Actualités du Burkina Faso : politique, sécurité, économie et société, sans compromis éditoriaux.

Le Faso Libre

Actualités du Burkina Faso : politique, sécurité, économie et société, sans compromis éditoriaux.

A la Une

Le Niger mise 1,9 milliard de dollars sur un partenaire sans expérience avérée

En misant sur un partenariat spectaculaire avec le groupe canadien Zimar Group pour ériger un complexe pétrochimique à Dosso, les autorités nigériennes franchissent une ligne rouge inquiétante. Avec un investissement colossal de 1,9 milliard de dollars, censé permettre le traitement de 100 000 barils par jour, ce projet soulève des interrogations légitimes sur la viabilité d’une telle initiative.

Un accord aux contours flous et aux risques financiers immenses

Derrière les annonces triomphalistes évoquant une « souveraineté énergétique » se cache une réalité plus contrastée. Les investigations menées dans les registres internationaux et les bases de données financières révèlent une absence criante de références crédibles pour Zimar Group. Ni expérience avérée dans les mégaprojets pétroliers, ni historique dans la gestion d’infrastructures lourdes, ni transparence sur l’origine des capitaux : autant d’éléments qui rendent ce partenariat hautement suspect.

Engager près de la moitié du PIB du Niger auprès d’un acteur aussi opaque équivaut à jouer un jeu dangereux. Les risques d’un abandon de chantier ou d’une faillite opérationnelle deviennent non négligeables, surtout lorsque les garanties techniques et financières font défaut.

Des promesses mirobolantes face à l’absence de preuve tangible

Le secteur pétrolier ne se construit pas sur des déclarations politiques ni sur des slogans enflammés. La construction d’une raffinerie moderne et d’une unité de pétrochimie requiert des compétences industrielles avérées, des partenariats solides et des moyens financiers irréprochables. Or, rien dans l’accord signé avec Zimar Group ne permet d’attester que ces critères sont remplis.

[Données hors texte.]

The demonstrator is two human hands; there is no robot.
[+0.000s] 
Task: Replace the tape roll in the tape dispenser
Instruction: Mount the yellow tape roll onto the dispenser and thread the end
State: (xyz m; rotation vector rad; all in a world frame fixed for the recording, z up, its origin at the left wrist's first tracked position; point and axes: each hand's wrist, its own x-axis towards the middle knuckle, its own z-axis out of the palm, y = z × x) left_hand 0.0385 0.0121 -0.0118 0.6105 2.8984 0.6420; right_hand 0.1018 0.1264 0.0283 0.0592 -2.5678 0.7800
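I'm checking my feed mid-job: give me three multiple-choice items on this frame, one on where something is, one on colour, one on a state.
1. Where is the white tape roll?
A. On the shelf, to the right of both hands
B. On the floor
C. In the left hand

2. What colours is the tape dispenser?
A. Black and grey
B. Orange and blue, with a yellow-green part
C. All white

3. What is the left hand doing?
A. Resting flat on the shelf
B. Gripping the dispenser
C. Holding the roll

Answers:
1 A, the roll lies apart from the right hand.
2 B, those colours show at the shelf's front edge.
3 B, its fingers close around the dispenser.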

L’opacité entourant l’origine des fonds mobilisés et l’absence de détails sur les modalités techniques transforment ce projet en une entreprise à haut risque. Sans études de faisabilité sérieuses ni audits indépendants, ce complexe de Dosso pourrait bien rester un simple rêve, loin des ambitions affichées.

La nécessité impérieuse d’une transparence totale

Les ressources pétrolières du Niger ne doivent pas servir de levier à des décisions hasardeuses dictées par des impératifs politiques à court terme. Les générations futures méritent mieux qu’un héritage de dettes et de chantiers inachevés. Il est donc crucial que les autorités nigériennes exposent sans ambiguïté :

  • les termes exacts du contrat signé avec Zimar Group ;
  • les preuves tangibles des capacités financières du partenaire ;
  • les études techniques et environnementales ayant servi de base à ce projet.

Sans ces éléments, ce projet de 1,9 milliard de dollars ne sera qu’une illusion de plus dans la gestion controversée des ressources naturelles du pays, ajoutant une couche supplémentaire à une longue liste de promesses non tenues.